Sono dunque i linguaggi universali della musica, dei gesti e del corpo ad arrivare come frecce al pubblico. Significanti e potenti.


Segue un momento intenso in cui Medusa raccoglie dei bigliettini da terra, li apre e li legge: sono possibili messaggi mandatele dall'Universo, che la informano sulla violenza che lo pervade. Ed ecco che lo stupore bambino lascia il posto allo strazio e al pianto. Medusa cammina concitata proferendo "parole" di inquietudine e desolazione. Il mondo che l'aveva accolta e che lei aveva accolto non è più rassicurante e materno. La musica si adatta al suo stato psichico. Anche la protagonista rimane vittima della violenza. Significativa è la scena in cui è in posizione prona, dopo che una forza esterna l'ha scaraventata a terra, e mentre solleva il corpo dal suo ventre esce un velo rosso sangue. Sarà questo il colore che indosserà d'ora in poi prima dell'apoteosi del suo viaggio. Ma prima verrà evocato un evento iconico che richiama al mito greco, quello in cui Medusa si trasforma da bellissima donna a mostro. Questo frangente viene rappresentato dall'attrice quando copre il suo volto con un sacco, sul quale disegna con movimenti lenti un viso orrendo e ghignante.
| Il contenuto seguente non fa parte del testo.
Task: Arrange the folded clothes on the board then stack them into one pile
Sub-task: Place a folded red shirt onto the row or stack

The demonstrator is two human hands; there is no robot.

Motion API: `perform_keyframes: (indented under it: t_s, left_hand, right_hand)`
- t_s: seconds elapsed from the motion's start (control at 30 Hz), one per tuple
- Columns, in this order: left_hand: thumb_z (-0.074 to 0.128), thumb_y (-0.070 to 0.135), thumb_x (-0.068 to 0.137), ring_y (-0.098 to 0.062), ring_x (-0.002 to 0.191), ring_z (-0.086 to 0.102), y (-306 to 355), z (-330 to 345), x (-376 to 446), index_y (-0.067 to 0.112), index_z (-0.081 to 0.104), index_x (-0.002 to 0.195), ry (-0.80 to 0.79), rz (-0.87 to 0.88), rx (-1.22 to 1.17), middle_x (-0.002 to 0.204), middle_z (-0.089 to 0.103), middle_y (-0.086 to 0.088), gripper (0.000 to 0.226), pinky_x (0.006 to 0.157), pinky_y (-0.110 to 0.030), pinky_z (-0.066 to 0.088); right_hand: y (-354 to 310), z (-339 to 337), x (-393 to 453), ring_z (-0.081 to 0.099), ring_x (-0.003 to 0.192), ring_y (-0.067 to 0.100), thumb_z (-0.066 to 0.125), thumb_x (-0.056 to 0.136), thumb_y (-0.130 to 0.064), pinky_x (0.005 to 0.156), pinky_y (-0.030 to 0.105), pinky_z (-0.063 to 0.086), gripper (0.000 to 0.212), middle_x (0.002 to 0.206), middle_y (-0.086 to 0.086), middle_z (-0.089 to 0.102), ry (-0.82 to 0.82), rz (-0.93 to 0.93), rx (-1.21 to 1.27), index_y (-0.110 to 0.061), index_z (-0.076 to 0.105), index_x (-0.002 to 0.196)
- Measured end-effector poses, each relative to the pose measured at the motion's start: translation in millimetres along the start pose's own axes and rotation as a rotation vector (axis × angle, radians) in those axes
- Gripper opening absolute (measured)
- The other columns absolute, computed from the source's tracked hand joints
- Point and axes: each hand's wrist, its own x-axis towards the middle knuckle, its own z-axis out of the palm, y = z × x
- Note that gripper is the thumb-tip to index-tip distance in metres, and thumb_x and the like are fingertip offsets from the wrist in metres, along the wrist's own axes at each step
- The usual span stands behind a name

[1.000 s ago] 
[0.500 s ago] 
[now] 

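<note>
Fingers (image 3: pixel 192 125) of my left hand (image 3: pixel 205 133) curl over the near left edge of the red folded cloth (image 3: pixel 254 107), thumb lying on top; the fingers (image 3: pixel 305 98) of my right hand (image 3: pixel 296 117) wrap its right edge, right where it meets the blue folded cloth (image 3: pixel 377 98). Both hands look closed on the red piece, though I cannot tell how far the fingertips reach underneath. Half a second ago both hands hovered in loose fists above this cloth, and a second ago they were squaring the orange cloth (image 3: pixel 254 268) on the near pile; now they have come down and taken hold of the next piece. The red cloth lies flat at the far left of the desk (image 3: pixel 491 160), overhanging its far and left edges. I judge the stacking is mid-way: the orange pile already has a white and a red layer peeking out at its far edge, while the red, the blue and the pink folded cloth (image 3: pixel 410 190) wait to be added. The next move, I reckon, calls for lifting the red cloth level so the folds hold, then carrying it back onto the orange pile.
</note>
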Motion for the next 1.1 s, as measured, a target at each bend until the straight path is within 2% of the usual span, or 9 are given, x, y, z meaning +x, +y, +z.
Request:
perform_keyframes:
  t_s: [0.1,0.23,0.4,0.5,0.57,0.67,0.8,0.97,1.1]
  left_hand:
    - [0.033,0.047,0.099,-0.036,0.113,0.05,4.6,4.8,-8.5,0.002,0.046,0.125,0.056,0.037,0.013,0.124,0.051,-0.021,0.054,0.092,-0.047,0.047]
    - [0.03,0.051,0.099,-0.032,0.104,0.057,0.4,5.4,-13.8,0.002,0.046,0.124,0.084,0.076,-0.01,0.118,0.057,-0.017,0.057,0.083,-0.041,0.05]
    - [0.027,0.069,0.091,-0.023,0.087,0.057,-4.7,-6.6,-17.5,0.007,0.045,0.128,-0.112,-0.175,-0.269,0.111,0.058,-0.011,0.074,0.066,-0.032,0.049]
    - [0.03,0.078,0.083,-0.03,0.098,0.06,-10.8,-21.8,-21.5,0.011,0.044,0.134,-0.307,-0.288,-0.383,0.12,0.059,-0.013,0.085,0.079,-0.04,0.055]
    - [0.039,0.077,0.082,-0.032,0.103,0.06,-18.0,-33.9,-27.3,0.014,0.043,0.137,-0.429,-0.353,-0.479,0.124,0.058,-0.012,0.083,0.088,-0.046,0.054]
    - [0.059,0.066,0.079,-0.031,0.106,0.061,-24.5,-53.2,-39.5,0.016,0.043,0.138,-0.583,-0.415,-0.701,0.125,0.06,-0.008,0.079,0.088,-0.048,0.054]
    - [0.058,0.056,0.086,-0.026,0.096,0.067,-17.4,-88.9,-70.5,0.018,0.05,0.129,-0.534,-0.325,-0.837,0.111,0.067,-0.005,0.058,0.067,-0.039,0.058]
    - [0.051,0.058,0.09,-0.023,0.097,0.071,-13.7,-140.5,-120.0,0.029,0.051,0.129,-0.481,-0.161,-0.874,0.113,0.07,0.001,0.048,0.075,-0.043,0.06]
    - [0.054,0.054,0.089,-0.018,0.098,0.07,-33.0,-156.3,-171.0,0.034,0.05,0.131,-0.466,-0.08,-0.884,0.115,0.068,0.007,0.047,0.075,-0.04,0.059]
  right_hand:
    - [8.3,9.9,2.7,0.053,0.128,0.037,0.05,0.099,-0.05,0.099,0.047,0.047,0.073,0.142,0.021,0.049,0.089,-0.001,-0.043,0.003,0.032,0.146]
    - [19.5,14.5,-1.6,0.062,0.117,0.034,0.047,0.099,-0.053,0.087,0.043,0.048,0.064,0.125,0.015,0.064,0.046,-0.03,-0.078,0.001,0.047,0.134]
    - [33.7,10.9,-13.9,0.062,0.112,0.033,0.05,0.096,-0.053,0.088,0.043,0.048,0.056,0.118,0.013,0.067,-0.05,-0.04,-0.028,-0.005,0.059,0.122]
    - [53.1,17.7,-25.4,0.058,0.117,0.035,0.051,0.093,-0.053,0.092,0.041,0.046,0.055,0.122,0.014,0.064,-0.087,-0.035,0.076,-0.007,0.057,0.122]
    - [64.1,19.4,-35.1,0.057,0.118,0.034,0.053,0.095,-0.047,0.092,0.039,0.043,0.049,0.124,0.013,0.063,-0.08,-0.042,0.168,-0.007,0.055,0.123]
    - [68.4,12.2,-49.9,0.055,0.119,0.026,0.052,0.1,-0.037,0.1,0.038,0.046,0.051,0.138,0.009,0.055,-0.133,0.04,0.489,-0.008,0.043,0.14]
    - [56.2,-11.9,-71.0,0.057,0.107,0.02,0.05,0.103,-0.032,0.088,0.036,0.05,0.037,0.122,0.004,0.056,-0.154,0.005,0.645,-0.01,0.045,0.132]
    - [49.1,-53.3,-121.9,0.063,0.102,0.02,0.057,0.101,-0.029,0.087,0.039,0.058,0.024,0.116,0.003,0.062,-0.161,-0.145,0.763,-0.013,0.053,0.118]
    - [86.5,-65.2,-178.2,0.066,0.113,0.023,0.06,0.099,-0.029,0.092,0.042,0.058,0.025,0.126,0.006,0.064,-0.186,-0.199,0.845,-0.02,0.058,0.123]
Mentre le parole in sottofondo non si sentono più da un po', la musica continua ad essere sempre più perturbante, in un crescendo che sfocerà poi nella fine del viaggio di Medusa, che in realtà è un nuovo inizio: una rinascita nella luce dell'amore e della gioia, simboleggiati dal velo giallo che alla fine Medusa indossa come un mantello, oscillando come un angelo, ballando senza sosta e disegnando con i suoi passi delle giravolte lunari.

La vera trasformazione avviene infatti, nell'essere umano, laddove egli celebra la vita e la sua bellezza. Laddove egli riesce ad amare il mondo nonostante le tragedie e la violenza. La trasformazione è una danza dedicata all'Universo e al contempo un inno alla vita.